## [Work order]
Lines with the string "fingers" in the data below: report how many there are, and write nothing but the number.

## [Dataset content]
..............................

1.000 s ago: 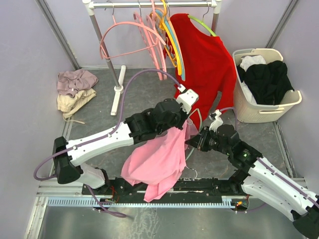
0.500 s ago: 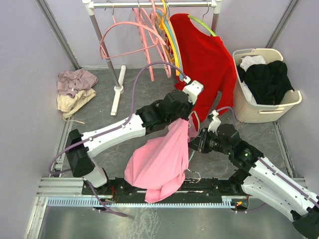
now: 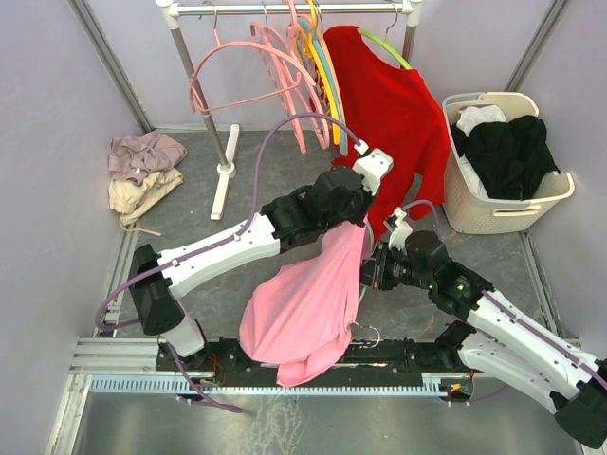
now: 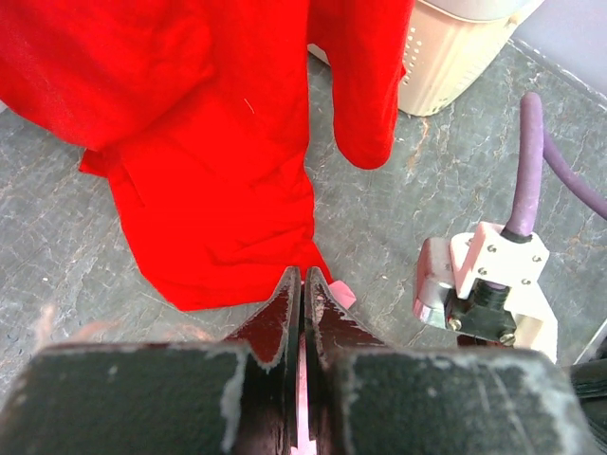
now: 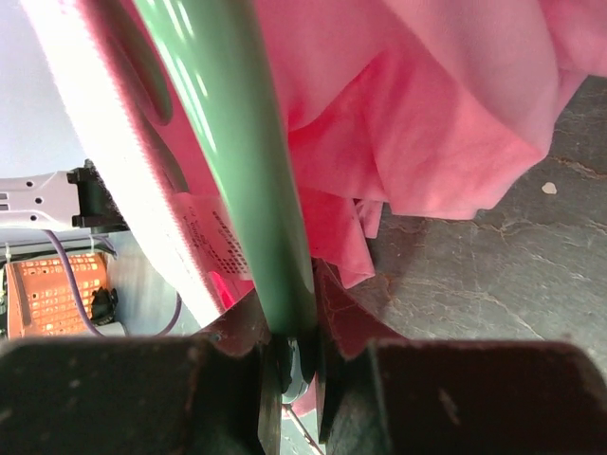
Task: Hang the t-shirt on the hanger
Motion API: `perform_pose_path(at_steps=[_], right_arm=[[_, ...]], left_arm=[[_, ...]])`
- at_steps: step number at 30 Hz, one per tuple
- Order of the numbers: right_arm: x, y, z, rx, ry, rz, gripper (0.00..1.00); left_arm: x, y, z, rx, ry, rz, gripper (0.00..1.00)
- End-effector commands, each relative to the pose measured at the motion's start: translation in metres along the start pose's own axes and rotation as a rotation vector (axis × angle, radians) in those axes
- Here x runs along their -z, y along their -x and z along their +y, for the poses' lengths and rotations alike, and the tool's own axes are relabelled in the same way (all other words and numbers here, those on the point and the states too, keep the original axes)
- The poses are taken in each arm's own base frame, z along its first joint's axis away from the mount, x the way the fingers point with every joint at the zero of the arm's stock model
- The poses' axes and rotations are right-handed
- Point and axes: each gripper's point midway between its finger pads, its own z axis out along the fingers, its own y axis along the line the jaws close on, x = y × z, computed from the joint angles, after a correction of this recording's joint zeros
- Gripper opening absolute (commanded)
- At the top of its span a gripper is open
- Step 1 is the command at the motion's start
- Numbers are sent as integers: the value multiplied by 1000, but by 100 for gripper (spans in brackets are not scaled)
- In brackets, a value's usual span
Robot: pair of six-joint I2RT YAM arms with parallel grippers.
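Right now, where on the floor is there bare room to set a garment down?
Bare floor lies between the pile of clothes and the left arm, between the rack's foot and the red shirt, and between the laundry basket and the right arm. The middle is crowded: both arms meet there with the t-shirt and the hanger.

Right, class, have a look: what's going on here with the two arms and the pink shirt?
The left gripper is shut on an upper edge of the pink t-shirt, holding it up so the cloth hangs down. The right gripper is clamped on the mint-green hanger, whose bar lies against the pink fabric. Whether the hanger is inside the shirt cannot be told; the shirt is not visibly hung on it yet.
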Motion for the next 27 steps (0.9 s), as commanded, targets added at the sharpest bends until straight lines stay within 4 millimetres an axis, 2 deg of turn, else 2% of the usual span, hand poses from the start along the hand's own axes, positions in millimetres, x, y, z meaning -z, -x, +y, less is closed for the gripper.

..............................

## [Solution]
2